Your objective: What is needed is an exact retyping of the records below, from the first line through the line that contains "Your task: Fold".

Exercise data:
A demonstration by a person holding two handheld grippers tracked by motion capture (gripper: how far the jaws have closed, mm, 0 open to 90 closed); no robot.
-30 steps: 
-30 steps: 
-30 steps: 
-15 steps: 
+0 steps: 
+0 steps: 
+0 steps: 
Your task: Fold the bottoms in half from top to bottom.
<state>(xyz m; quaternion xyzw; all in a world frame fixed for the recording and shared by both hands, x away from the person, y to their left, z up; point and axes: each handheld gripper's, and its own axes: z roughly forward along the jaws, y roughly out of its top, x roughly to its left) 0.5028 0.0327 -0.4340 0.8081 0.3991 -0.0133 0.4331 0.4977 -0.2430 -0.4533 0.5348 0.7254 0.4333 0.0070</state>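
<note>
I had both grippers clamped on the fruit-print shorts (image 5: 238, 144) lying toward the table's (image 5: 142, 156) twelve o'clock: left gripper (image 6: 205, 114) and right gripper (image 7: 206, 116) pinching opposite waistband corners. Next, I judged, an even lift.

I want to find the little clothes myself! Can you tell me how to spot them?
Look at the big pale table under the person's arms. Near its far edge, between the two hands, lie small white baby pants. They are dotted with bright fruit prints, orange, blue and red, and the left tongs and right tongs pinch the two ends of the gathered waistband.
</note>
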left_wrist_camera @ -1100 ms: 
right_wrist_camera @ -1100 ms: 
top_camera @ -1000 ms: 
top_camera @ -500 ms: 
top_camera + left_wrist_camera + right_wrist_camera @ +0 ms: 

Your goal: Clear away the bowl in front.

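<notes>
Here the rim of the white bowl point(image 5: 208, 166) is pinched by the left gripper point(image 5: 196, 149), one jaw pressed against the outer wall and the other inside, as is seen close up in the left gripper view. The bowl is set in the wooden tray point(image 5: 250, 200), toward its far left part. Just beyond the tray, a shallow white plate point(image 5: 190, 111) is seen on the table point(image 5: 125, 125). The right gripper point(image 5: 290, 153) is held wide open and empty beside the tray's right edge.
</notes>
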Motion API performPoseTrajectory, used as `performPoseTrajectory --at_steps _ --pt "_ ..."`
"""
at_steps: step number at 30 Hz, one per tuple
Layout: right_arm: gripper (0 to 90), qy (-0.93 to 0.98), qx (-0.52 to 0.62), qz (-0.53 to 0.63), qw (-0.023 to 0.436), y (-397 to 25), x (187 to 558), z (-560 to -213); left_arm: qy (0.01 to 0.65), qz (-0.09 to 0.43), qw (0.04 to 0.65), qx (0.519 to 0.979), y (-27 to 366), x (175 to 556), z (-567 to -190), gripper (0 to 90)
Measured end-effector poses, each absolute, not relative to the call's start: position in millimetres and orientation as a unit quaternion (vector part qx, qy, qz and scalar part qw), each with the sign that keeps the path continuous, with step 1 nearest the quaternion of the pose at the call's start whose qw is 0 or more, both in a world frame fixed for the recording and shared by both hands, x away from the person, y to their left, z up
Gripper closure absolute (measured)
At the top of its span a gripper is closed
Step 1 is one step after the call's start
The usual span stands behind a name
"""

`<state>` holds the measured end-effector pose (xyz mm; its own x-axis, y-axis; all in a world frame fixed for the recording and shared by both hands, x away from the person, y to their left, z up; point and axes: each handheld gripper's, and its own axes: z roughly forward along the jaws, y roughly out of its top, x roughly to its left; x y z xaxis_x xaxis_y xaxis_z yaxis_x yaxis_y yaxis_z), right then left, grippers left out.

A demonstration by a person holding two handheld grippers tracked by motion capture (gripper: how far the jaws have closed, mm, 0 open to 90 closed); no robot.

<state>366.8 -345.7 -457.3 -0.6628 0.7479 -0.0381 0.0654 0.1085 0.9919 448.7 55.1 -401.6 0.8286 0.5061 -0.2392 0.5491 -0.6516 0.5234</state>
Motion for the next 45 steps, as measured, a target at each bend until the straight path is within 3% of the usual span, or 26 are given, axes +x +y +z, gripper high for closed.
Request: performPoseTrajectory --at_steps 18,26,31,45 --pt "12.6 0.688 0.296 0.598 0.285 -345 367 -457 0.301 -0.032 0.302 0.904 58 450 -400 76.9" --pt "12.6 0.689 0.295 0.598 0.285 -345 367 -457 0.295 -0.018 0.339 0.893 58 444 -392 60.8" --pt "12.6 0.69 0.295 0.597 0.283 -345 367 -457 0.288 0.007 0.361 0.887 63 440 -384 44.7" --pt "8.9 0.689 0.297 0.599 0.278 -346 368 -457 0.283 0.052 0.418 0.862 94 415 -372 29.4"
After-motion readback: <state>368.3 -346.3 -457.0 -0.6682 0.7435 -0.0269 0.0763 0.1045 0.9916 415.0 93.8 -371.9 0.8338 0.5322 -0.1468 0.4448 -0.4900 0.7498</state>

Result:
A demonstration by a person holding two handheld grippers tracked by motion capture (gripper: how far the jaws have closed, mm, 0 open to 90 closed); no robot.
-30 steps: 
-30 steps: 
-30 steps: 
-15 steps: 
+0 steps: 
+0 steps: 
+0 steps: 
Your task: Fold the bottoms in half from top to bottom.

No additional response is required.